We introduce the PromptTSE dataset, a new corpus designed for language-queried target speech extraction. This corpus is derived from LibriTTS-P [1] and EARS [2], and consists of triplets of target speech, interference speech, and speech mixtures, along with metadata.
PromptTSE is available from here
.
├── metadata.json
└── wav
├── train
│ ├── 100
│ │ ├── train_000004_interf.wav
│ │ ├── train_000004_mixed.wav
│ │ ├── train_000004_target.wav
│ │ └── ...
│ └── ...
├── val
│ └── ...
└── test
└── ...
Each key in metadata corresponds to a specific type of information as described below.
| Name | Description |
|---|---|
| uid | Utterance ID |
| wav_path | Path to the wav file |
| clue | Clue used in our experiment (described below) |
| params | SNR [dB] and duration [sec] |
| speech_label | Clue related to the target speech (described below) |
The clue contains the following information:
| Name | Description |
|---|---|
| prompt | Prompt used in PNTP-TSE |
| enrollment | Path to the enrollment speech |
| info | Text prompt describing gender, pitch, speed, and loudness |
The speech_label contains the following information for both target and interference:
| Name | Description |
|---|---|
| transcription | Transcription |
| corpus | Corpus to which the speech belongs |
| spk | Speaker ID in the original corpus |
| file_name | Path in the original corpus |
| style_feature | Statistics of pitch, loudness, and speed |
| duration | Duration in seconds |
If you use this dataset, please cite both, our paper and the original LibriTTS-P and EARS papers.
The citation for our paper is as follows.
@article{seki2025language,
title={Language-queried target speech extraction using para-linguistic and non-linguistic prompts},
author={Seki, Kentaro and Ito, Nobutaka and Yamauchi, Kazuki and Okamoto, Yuki and Yamaoka, Kouei and Saito, Yuki and Takamichi, Shinnosuke and Saruwatari, Hiroshi},
journal={Acoustical Science and Technology},
pages={e25--27},
year={2025},
publisher={ACOUSTICAL SOCIETY OF JAPAN}
}
The citations for the original LibriTTS-P and EARS papers are as follows, respectively.
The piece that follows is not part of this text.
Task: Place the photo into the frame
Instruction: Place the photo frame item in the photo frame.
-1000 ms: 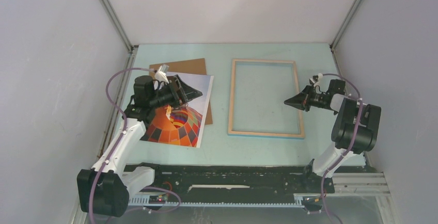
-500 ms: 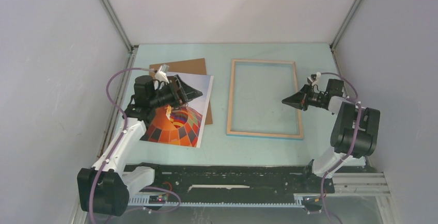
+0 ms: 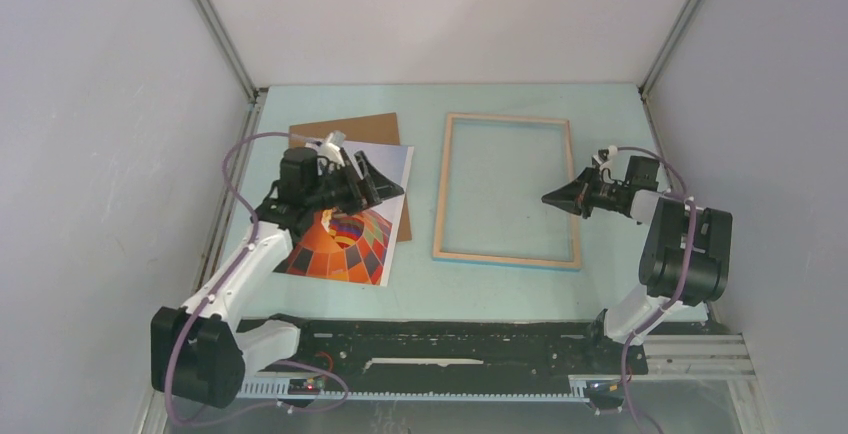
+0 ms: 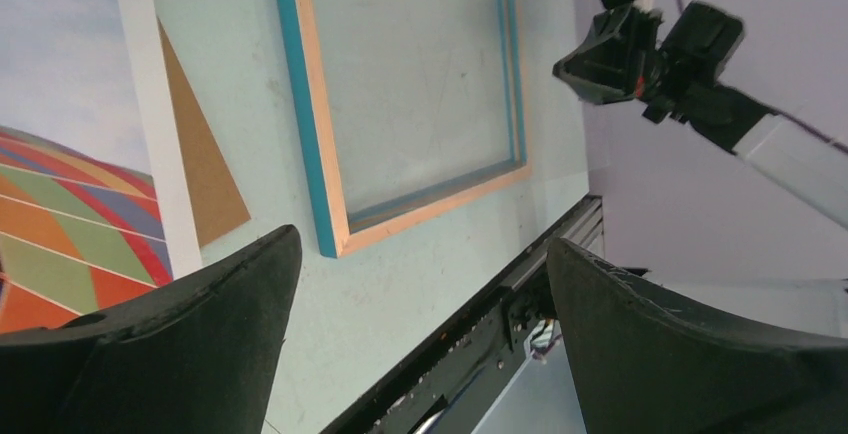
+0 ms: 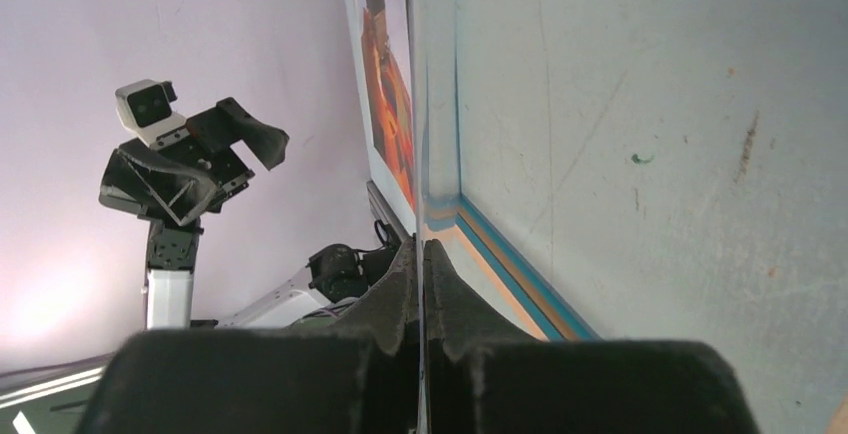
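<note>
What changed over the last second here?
The shut right gripper moved left and the frame slid left with it; the open left gripper swung right above the photo. Nothing grasped or released. The photo and brown backing board stayed put.

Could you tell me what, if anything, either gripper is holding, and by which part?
The right gripper appears to pinch the frame by its right-hand rail; the left gripper is open, holding nothing.

Brown backing board (image 3: pixel 368 126) flat at far left of pale green desk (image 3: pixel 500 289); black rail (image 3: pixel 450 340) along desk's near edge; white walls (image 3: pixel 450 14) around desk.
</note>
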Tool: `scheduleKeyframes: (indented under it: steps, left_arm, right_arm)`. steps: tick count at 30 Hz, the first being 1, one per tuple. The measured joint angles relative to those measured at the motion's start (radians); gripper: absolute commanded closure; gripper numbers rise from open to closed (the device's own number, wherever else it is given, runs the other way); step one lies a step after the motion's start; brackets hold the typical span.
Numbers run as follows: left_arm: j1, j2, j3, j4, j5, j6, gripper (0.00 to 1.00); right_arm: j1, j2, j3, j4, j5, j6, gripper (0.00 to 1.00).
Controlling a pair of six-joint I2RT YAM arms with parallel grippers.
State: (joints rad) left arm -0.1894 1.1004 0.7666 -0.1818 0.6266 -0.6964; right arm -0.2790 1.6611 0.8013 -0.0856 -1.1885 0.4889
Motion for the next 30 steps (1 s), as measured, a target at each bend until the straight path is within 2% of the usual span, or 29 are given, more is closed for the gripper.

@inproceedings{kawamura2024libritts,
title={{LibriTTS-P}: A Corpus with Speaking Style and Speaker Identity Prompts for Text-to-Speech and Style Captioning},
author={Kawamura, Masaya and Yamamoto, Ryuichi and Shirahata, Yuma and Hasumi, Takuya and Tachibana, Kentaro},
booktitle={Proc. Interspeech},
pages={1850--1854},
year={2024}
}
@inproceedings{richter2024ears,
title={{EARS}: An Anechoic Fullband Speech Dataset Benchmarked for Speech Enhancement and Dereverberation},
author={Richter, Julius and Wu, Yi-Chiao and Krenn, Steven and Welker, Simon and Lay, Bunlong and Watanabe, Shinjii and Richard, Alexander and Gerkmann, Timo},
booktitle={Proc. Interspeech},
pages={4873--4877},
year={2024}
}
[1] M. Kawamura, R. Yamamoto, Y. Shirahata, T. Hasumi, and K. Tachibana, “LibriTTS-P: A corpus with speaking style and speaker identity prompts for text-tospeech and style captioning,” in Proc. INTERSPEECH, Kos, Greek, 2024, pp. 1850–1854.
[2] J. Richter, Y.-C. Wu, S. Krenn, S. Welker, B. Lay, S. Watanabe, A. Richard, and T. Gerkmann, “EARS: An anechoic fullband speech dataset benchmarked for speech enhancement and dereverberation,” in Proc. INTERSPEECH, Kos, Greek, 2024, pp. 4873–4877.